By itself this is not *that* odd. It happens if the size of your code is larger than your first level code-cache and different functions start to kick each other out of the cache. However, in my little toy program this was unlikely. I had only around 20kb of code and the code-cache is 32kb in size.
Better safe than sorry I thought and took a look how the caches are configured. Big and pleasant surprise: Two of them are running at half the maximum size for no good reason:
In my case after DSP-boot I got:
Level 1 Data-Cache 32k Level 1 Code-Cache 16k Level 2 Cache 32k
However, the maximum possible cache sizes for the BeagleBoard are
Level 1 Data-Cache 32k (no change) Level 1 Code-Cache 32k (16kb larger) Level 2 Cache 64k (32kb larger)
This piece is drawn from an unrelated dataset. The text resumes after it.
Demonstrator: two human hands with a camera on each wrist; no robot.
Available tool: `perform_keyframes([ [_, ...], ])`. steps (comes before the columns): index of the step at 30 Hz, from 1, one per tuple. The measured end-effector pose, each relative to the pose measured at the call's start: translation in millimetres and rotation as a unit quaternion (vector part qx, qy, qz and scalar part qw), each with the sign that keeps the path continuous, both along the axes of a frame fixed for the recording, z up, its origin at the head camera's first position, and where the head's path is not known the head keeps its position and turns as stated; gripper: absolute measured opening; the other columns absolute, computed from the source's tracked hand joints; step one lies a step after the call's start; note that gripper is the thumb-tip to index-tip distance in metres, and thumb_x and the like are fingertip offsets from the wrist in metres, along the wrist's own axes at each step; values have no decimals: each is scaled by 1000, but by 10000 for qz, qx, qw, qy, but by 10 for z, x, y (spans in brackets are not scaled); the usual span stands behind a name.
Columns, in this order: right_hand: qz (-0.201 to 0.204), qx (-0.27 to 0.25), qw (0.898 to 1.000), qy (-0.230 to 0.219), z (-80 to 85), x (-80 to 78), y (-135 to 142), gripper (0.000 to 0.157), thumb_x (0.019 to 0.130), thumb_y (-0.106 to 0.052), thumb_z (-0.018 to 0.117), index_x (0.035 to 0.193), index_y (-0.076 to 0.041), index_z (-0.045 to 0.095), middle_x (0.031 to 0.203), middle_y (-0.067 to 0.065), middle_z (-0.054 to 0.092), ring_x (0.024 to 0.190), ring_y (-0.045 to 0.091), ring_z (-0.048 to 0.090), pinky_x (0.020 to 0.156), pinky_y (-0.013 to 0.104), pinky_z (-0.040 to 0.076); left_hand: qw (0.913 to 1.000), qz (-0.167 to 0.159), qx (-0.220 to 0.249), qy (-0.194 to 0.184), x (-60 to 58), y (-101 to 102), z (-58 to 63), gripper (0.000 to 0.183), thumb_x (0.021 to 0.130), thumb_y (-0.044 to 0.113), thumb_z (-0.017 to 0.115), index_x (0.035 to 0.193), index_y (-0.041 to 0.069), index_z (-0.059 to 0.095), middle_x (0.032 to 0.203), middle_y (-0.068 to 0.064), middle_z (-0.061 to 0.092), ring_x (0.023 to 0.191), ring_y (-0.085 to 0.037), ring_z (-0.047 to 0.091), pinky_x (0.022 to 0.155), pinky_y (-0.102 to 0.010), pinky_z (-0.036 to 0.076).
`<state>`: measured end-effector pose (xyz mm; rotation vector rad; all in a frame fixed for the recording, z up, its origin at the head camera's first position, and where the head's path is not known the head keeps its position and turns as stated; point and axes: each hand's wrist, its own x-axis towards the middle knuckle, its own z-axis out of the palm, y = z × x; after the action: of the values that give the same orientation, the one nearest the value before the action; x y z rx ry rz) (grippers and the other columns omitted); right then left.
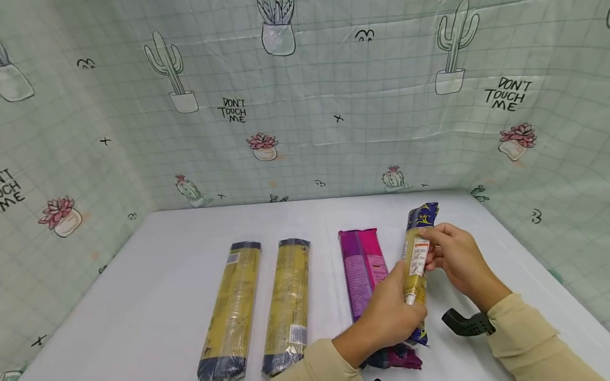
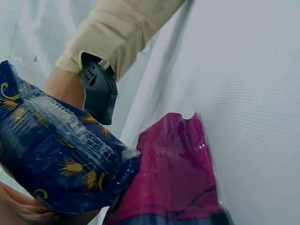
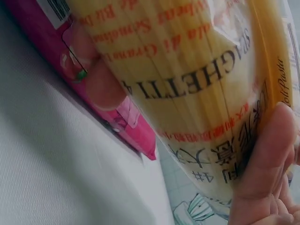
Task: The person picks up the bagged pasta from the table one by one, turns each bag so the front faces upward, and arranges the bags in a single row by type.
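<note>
A clear packet of spaghetti (image 1: 414,283) with dark blue, gold-patterned ends is held up over the right part of the table. Low on the packet, my left hand (image 1: 392,312) grips it. My right hand (image 1: 455,256) pinches its upper right edge beside a white label. In the right wrist view the printed word SPAGHETTI shows on the packet (image 3: 187,79), with fingers on both sides. A pink and purple packet (image 1: 360,270) lies just left of and partly under my left hand, its lower part hidden by that hand.
Two yellow packets with dark blue ends, one at the left (image 1: 233,307) and one nearer the middle (image 1: 289,301), lie side by side on the white table (image 1: 143,296). A cactus-print cloth (image 1: 305,106) stands around the back and sides. A black wrist device (image 1: 469,323) sticks out from the right sleeve.
</note>
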<state>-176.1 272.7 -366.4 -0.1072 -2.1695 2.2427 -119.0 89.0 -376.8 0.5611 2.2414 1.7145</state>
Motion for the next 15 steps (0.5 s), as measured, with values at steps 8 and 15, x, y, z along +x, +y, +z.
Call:
perform_keyframes([
  [8, 729, -682, 9950, 93, -44, -51, 78, 16, 105, -21, 56, 98, -6, 55, 77, 3, 56, 63, 14, 62, 57, 28, 57, 9966, 349, 591, -448, -36, -4, -23, 55, 79, -5, 66, 126, 20, 53, 95, 8, 61, 79, -6, 61, 67, -22, 53],
  [15, 595, -232, 9979, -66, -112, -96, 146, 16, 105, -18, 52, 100, -6, 61, 81, 5, 57, 66, 15, 63, 63, 31, 58, 9906, 724, 894, -743, -69, -17, -4, 67, 80, -4, 66, 142, 16, 50, 107, 8, 63, 87, -5, 62, 74, -24, 55],
])
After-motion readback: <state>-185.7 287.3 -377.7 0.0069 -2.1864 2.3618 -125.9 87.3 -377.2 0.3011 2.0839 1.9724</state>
So 48kb of valuable cache has been left unused. Changing the cache sizes is easy:
#include < bcache.h > // and somewhere at the start of main() BCACHE_Size size; size.l1dsize = BCACHE_L1_32K; size.l1psize = BCACHE_L1_32K; size.l2size = BCACHE_L2_64K; BCACHE_setSize (&size);
That still leaves you the 48kb of L1DSRAM for single cycle access and 32kb of L2RAM to talk with the video accelerators. Oh – and it gave a noticeable performance boost.
Btw- it’s very possible that this only applies to the DspLink configuration that I am using.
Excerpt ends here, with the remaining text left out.